The current behavior of the USB subsystem still allows interrupts to
come in after freeze, both in terms of remote wakeups and HC events
related to things like root plug port activity. This can get controllers
like XHCI, which is very sensitive to lost interrupts, in a wedged
state. This series attempts to fully quiesce interrupts coming from USB
across in a freeze or quiescent state.

These patches are grouped together because they serve a united purpose,
but are actually independent. They could be merged or reverted
individually.

You may be able to reproduce this issue on your own machine via the
following:
1. Disable runtime PM on your XHCI controller
2. Aim your XHCI IRQ at a non-boot CPU (replace 174): echo 2 >
/proc/irq/174/smp_affinity
3. Attempt to hibernate (no need to actually go all the way down).

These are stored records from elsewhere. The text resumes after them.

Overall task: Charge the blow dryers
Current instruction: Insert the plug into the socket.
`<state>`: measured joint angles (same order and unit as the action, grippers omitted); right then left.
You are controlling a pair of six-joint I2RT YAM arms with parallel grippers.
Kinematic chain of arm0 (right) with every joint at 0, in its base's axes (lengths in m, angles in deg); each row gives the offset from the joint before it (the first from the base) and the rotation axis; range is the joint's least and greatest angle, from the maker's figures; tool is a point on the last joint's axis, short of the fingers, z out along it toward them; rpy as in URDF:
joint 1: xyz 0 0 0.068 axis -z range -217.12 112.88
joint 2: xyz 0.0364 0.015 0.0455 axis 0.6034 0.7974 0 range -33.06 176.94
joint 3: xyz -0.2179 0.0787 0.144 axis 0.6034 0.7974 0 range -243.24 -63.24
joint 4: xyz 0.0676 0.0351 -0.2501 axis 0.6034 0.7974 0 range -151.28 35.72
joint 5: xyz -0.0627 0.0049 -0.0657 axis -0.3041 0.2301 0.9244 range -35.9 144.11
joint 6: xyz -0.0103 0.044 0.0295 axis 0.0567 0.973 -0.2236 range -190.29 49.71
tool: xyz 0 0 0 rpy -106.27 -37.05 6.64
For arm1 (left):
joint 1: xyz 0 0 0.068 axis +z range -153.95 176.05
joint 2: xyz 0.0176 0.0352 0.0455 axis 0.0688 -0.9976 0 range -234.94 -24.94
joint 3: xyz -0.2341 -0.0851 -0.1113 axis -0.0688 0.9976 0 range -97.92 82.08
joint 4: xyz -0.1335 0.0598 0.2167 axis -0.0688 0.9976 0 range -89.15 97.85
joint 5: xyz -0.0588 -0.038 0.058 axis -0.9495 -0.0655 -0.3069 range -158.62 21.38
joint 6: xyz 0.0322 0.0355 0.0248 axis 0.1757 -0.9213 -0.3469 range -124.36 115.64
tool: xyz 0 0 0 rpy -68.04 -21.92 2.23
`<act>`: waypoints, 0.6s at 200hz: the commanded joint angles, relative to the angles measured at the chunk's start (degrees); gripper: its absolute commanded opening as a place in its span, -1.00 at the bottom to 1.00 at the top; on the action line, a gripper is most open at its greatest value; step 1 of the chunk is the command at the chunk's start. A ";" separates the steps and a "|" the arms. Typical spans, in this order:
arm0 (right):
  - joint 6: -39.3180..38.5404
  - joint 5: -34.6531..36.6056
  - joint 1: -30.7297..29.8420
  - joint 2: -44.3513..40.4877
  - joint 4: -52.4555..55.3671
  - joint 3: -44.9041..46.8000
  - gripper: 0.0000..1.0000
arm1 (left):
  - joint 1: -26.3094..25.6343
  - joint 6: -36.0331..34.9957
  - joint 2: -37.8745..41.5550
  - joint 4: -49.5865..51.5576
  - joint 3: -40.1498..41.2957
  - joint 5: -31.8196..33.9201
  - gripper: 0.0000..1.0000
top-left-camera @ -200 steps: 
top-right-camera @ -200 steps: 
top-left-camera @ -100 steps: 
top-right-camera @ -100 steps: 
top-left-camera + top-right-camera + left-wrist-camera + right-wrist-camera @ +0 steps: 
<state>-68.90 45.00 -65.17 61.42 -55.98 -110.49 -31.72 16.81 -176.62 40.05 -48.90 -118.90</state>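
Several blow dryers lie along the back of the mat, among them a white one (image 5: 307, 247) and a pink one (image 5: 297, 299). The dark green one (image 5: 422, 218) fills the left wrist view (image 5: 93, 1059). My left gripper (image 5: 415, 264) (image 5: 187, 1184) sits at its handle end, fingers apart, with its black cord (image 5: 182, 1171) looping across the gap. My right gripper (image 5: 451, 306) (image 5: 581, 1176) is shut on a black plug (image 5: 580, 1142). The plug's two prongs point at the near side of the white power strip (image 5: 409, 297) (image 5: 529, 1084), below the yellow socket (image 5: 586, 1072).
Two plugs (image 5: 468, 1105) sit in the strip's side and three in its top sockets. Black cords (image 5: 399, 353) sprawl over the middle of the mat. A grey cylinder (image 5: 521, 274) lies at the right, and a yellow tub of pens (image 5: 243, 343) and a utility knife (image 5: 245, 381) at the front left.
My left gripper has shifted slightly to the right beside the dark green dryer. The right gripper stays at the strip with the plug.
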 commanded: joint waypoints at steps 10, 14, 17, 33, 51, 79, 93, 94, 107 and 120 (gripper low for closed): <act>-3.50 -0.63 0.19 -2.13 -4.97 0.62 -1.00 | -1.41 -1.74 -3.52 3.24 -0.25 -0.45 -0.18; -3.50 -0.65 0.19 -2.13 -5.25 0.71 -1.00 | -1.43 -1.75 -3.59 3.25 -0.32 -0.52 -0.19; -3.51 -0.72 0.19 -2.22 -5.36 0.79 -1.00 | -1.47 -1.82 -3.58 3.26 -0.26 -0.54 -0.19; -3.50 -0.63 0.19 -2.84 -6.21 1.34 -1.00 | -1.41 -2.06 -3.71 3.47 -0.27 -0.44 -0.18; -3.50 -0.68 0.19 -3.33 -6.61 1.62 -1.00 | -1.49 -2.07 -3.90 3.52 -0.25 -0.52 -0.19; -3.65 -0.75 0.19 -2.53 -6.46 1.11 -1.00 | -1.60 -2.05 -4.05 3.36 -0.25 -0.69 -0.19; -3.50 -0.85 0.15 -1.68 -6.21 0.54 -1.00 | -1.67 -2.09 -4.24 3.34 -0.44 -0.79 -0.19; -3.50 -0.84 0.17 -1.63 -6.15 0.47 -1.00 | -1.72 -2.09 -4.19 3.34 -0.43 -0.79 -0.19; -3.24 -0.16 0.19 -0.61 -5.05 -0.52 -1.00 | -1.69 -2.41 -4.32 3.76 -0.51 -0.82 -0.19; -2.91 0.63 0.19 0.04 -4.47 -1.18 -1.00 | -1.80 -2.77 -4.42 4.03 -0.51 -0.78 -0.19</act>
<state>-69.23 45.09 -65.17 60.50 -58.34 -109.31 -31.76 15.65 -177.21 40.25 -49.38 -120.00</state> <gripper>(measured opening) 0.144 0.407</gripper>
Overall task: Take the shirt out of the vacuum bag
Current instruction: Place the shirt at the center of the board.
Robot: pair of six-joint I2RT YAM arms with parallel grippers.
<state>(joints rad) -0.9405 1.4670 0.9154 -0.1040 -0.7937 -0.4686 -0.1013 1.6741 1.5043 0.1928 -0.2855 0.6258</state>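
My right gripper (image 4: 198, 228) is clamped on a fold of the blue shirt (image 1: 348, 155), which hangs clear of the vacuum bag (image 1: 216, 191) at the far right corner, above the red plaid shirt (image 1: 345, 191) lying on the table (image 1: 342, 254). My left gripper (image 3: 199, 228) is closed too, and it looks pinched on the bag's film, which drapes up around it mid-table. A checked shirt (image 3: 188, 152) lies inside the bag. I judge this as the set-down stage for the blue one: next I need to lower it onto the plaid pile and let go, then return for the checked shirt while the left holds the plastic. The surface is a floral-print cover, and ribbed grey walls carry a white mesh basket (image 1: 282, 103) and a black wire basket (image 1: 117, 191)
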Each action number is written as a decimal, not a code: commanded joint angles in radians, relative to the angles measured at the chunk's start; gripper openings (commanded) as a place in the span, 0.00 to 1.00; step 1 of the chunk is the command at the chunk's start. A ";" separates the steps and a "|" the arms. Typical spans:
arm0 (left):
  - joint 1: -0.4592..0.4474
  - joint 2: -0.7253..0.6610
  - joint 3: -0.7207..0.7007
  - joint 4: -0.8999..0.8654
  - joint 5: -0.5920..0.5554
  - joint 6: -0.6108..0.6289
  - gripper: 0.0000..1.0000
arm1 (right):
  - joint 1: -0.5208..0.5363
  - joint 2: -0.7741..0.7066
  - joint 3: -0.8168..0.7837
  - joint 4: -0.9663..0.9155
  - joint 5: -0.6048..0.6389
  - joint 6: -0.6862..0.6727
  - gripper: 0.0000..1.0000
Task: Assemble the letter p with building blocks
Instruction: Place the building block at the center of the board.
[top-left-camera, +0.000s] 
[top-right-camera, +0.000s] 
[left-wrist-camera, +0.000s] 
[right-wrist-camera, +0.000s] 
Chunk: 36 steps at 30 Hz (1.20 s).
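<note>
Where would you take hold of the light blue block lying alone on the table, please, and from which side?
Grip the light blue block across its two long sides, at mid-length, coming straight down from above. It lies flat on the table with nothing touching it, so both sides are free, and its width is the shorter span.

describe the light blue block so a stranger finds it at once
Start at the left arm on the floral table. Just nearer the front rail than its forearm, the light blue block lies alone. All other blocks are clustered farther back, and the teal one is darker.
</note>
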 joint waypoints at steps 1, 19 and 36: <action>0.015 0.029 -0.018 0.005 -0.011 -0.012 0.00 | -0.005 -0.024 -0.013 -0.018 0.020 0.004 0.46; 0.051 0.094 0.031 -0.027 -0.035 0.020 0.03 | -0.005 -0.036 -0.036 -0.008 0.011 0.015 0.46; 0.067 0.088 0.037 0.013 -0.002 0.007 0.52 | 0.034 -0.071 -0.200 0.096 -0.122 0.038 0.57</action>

I run 2 and 3 in a loop, and can usually hit a hang or dead XHCI
controller within 1-2 iterations. I happened to notice this on an
Alderlake system where runtime PM is accidentally disabled for one of
the XHCI controllers. Some more discussion and debugging can be found at
[1].

[1] https://lore.kernel.org/linux-pci/CAE=gft4a-QL82iFJE_xRQ3JrMmz-KZKWREtz=MghhjFbJeK=8A@mail.gmail.com/T/#u

Changes in v3:
- Fix comment formatting and line wrap

Changes in v2:
- Introduced the patch to always disable remote wakeups
- Removed the change to freeze_noirq/thaw_noirq

Evan Green (2):
USB: core: Disable remote wakeup for freeze/quiesce
USB: hcd-pci: Fully suspend across freeze/thaw cycle

drivers/usb/core/driver.c | 25 +++++++++++++------------
drivers/usb/core/hcd-pci.c | 4 ++--
2 files changed, 15 insertions(+), 14 deletions(-)

--
2.31.0